Although illiterate himself, Yevno was by no means ignorant; he treasured the written word almost as if he were able to read books himself. The Bible and the book of fairy tales were his two favorites. His thoughts turned poignantly to the tale Anna had read to the youngsters only the night before. This particular narrative was especially worn in the old volume, and if one of the younger children did not request it, often Yevno himself would. He and Sophia never wearied of the legend of the old Russian peasant couple, long childless, who, like themselves, prayed for a little one of their own. Anna knew the tale so well that she scarcely required the book. Yet she always opened up the large volume and placed it upon her lap before beginning the story.

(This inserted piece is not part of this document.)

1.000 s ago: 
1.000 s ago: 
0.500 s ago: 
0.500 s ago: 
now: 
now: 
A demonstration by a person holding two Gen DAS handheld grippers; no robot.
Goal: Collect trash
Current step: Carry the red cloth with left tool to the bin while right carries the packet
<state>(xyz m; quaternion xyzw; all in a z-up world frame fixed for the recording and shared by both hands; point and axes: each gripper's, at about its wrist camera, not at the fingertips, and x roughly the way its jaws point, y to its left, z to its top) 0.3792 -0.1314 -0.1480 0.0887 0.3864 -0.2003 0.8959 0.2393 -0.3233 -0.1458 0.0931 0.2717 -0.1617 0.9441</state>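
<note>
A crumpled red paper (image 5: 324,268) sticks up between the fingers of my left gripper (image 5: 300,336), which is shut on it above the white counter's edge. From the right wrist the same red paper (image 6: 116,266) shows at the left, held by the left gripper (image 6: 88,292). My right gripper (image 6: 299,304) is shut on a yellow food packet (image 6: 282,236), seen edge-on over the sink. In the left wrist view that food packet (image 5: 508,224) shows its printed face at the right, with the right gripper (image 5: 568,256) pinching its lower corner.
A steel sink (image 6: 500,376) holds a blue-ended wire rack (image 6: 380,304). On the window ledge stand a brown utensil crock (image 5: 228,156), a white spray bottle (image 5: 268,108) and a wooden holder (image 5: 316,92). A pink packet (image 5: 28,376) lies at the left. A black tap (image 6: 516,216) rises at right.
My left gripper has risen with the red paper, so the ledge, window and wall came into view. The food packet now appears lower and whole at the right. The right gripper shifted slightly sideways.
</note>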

Yevno could almost hear his daughter’s soft, clear voice in the wind, just as it had sounded last evening when the family gathered around the hearth:
Long ago in a little village nestled at the foot of the Ural Mountains there lived an old man and woman named Igor and Natasha. They had been married many years and loved each other very much and were content, except for one great sorrow in their lives. They had no children.
Their great joy was to watch the village children at play, but even this brought them sadness, for it only reminded them of the empty place in their own home.
One winter day after the first heavy snow had fallen, they were seated at their window watching the village children playing. Some were throwing big, messy snowballs, others were riding down the hillside on old planks of wood, and still others were building snowmen.
But Natasha sighed sadly and said, “Oh, how full of life and happiness are the children today.”
“Ah, yes,” and Igor sighed to match his wife’s sadness.
“If only . . .”
“It is no use to wish for what cannot be,” replied Igor.
“But surely it can do no harm to hope.”
To cheer his wife, Igor suggested, “Why don’t we go outside and build a snowman in the yard?”
So out they w
ent. They began to gather together a nice mound of the most pure and white snow for a body, on which they carved slim arms and tiny fingers. Then they rolled out a ball of snow about the size of a child’s head, and this they lifted to the top of the body. On this head, they carved a delicate little nose and ears and placed two tiny pieces of lapis for eyes, red holly berries for a smiling mouth, and a thick branch of holly leaves for hair.
Suddenly they realized they had not made a snowman at all, but had instead created a little snow child.
“What a beautiful little girl!” exclaimed Natasha when they had finished.
“Our own little snow daughter,” smiled Igor.
Natasha could not smile, and soon her tears were falling on the snow daughter’s pretty holly hair. “She is not real, and we can only hope to have a child.”
But Igor wasn’t listening to his wife; his eyes were staring in amazement at the snow child. Her pure white cheeks were beginning to turn pink, and her holly berry lips had parted in a very real and merry smile.
He quickly crossed himself and exclaimed, “Look, Natasha!”
Natasha wiped away her tears and then saw with her own eyes what could only be a miracle.
“Our prayers have been answered,” Natasha shouted joyfully. “God has sent us our own little child!”
“Heaven be thanked!”
Igor and Natasha danced merrily around the snow daughter, and soon, when all her snow body had been transformed into a lovely flesh-and-blood body, she joined them, laughing and singing in a voice as crisp and delicate as a fragile icicle.
What joy now filled Igor and Natasha’s humble izba. They delighted daily in their snow daughter. Igor told her stories and fairy tales every night while Natasha made her pretty clothes to wear. The only thing they did not like was that their daughter went outside each night to sleep in the freezing cold.